Le fret aérien : une nécessité à réévaluer
Malgré un volume de transport relativement faible, le fret aérien détient le record des émissions par tonne-kilomètre. Utilisé principalement pour sa rapidité, il est souvent attribué à des marchandises précieuses ou périssables. Cependant, une grande partie des marchandises transportées par voie aérienne ne présentent pas de contraintes de temps exclusives, ce qui les rend alternatives à des solutions de transport moins polluantes.
Pour diminuer l’impact du fret aérien, il serait judicieux de relocaliser la production et de justifier chaque expédition par des réalités logistiques plus complexes qui prennent en compte les défis climatiques actuels. Cela nécessitera des changements significatifs dans nos comportements de consommation et dans la structure des chaînes d’approvisionnement.

En tant qu’acteur du secteur du transport, je constate souvent que les gens pensent que l’impact du transport de marchandises sur le changement climatique est minime. Pourtant, les données montrent qu’il constitue environ 45% des émissions de CO2 du secteur des transports. Chaque fois que je discute de cet enjeu, je souligne l’importance de prendre conscience de cette réalité et d’agir en conséquence.

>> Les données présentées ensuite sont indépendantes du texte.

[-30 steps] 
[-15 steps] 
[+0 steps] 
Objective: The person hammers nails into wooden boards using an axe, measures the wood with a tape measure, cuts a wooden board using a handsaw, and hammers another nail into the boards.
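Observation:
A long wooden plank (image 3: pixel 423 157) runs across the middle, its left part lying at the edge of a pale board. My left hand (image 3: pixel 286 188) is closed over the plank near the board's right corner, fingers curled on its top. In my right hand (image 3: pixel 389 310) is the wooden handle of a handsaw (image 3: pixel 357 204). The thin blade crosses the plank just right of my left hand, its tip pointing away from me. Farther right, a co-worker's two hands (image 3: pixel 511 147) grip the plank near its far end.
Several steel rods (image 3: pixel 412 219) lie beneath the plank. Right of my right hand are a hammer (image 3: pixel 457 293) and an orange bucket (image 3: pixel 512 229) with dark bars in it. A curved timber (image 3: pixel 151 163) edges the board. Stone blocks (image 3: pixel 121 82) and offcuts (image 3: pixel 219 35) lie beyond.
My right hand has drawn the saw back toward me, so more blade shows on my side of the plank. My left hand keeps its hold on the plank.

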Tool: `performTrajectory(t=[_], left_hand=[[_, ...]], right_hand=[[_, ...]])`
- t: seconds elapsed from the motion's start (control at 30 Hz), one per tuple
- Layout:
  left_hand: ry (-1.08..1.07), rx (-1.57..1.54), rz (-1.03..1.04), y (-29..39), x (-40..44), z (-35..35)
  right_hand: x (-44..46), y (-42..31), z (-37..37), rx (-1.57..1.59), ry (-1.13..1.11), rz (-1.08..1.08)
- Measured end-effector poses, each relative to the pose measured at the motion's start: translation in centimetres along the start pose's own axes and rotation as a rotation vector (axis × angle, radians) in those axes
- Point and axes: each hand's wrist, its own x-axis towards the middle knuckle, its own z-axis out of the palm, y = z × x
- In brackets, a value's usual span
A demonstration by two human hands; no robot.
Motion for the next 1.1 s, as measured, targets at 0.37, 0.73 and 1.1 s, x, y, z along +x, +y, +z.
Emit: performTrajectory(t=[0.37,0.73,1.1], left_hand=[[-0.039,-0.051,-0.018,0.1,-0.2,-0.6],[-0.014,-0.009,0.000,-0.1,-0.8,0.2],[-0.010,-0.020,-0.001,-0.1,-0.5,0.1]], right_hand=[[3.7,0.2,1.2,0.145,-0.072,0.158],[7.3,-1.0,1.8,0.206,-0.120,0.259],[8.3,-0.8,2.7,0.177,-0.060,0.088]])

J’ai rencontré plusieurs personnes persuadées que le transport aérien est le seul à avoir un impact fort. Beaucoup ignorent que le transport maritime et routier sont responsables de la majorité des émissions de gaz à effet de serre. C’est choquant de voir à quel point ces idées reçues façonnent les comportements d’achat et de logistique. En tant qu’expert en logistique, j’essaie de les éduquer sur l’importance des choix de transport de marchandises, en insistant sur le fait que chaque mode a son rôle et son impact spécifique.
Un ami, responsable d’une petite entreprise, m’a confié qu’il privilégiait les produits locaux pensant ainsi réduire son empreinte carbone. Bien que cela soit vrai, j’ai dû lui expliquer que le transport représente souvent moins de 5% des émissions totales d’un produit. Il réalise maintenant que le véritable défi réside dans la durabilité des pratiques de production et de consommation au-delà du simple transport.
Enfin, un représentante d’une ONG environnementale a partagé son étonnement concernant le fret aérien et la demande croissante pour des livraisons rapides. Elle a souligné les contradictions entre la nécessité de réduire les émissions de CO2 et le développement du commerce électronique, souvent basé sur des livraisons express, qui poussent les entreprises à utiliser des modes de transport très polluants. Ce point de vue m’encourage à penser à des solutions innovantes et durables pour réduire l’impact climatique du secteur.